Mixture Manifold Networks: A Computationally Efficient Baseline for
Inverse Modeling
- URL: http://arxiv.org/abs/2211.14366v1
- Date: Fri, 25 Nov 2022 20:18:07 GMT
- Title: Mixture Manifold Networks: A Computationally Efficient Baseline for
Inverse Modeling
- Authors: Gregory P. Spell, Simiao Ren, Leslie M. Collins, Jordan M. Malof
- Abstract summary: We propose and show the efficacy of a new method to address generic inverse problems.
Recent work has shown impressive results using deep learning, but we note that there is a trade-off between model performance and computational time.

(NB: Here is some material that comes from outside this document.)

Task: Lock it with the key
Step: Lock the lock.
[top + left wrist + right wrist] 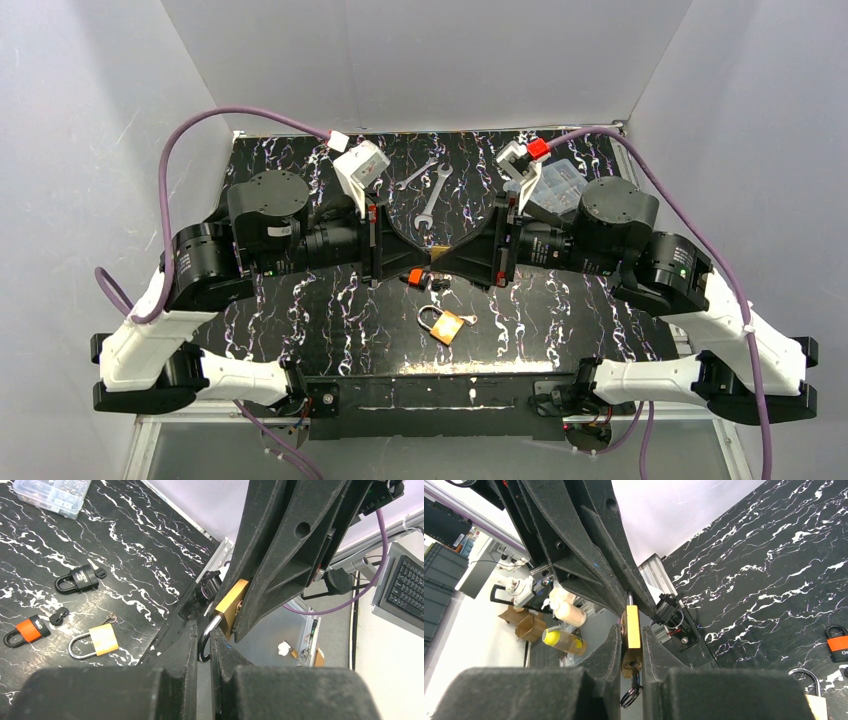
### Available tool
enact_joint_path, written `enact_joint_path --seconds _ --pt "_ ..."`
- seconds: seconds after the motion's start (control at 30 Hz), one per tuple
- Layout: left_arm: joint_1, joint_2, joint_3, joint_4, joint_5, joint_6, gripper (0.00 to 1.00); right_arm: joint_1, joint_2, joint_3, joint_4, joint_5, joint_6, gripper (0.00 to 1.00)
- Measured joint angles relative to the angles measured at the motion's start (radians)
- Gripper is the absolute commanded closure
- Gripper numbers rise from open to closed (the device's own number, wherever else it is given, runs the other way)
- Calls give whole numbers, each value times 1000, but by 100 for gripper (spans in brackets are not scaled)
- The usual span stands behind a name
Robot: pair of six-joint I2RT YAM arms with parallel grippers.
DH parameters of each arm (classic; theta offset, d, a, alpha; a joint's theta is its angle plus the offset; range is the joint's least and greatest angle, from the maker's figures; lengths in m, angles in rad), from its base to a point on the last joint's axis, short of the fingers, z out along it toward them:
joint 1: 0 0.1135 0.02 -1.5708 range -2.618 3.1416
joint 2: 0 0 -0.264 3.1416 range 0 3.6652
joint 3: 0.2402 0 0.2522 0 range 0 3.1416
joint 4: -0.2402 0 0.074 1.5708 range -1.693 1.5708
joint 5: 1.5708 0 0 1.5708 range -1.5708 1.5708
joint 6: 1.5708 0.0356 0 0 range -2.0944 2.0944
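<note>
A small brass padlock [437, 248] hangs in the air between both grippers, above the middle of the black marbled table. My left gripper [202, 630] is shut on its steel shackle [209, 632]; the brass body [231, 605] sticks out beyond the fingertips. My right gripper [630, 635] is shut on the flat sides of that brass body [632, 622]. The key [632, 669] sits in the keyhole at the body's end, between the right fingers, with its ring [628, 692] dangling. The two grippers [425, 252] [447, 252] meet tip to tip.
Below the grippers, the table holds a second brass padlock [446, 326], an orange-cased padlock [415, 277] and a black padlock [77, 580], each with keys beside it. Two wrenches [426, 190] and a clear plastic box [555, 185] are at the back.
</note>
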Motion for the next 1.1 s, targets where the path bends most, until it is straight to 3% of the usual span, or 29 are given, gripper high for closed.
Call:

- Score: 7.891408798179181
- License: http://arxiv.org/licenses/nonexclusive-distrib/1.0/
- Abstract: We propose and show the efficacy of a new method to address generic inverse
problems. Inverse modeling is the task whereby one seeks to determine the
control parameters of a natural system that produce a given set of observed
measurements. Recent work has shown impressive results using deep learning, but
we note that there is a trade-off between model performance and computational
time. For some applications, the computational time at inference for the best
performing inverse modeling method may be overly prohibitive to its use. We
present a new method that leverages multiple manifolds as a mixture of backward
(e.g., inverse) models in a forward-backward model architecture. These multiple
backwards models all share a common forward model, and their training is
mitigated by generating training examples from the forward model. The proposed
method thus has two innovations: 1) the multiple Manifold Mixture Network (MMN)
architecture, and 2) the training procedure involving augmenting backward model
training data using the forward model. We demonstrate the advantages of our
method by comparing to several baselines on four benchmark inverse problems,
and we furthermore provide analysis to motivate its design.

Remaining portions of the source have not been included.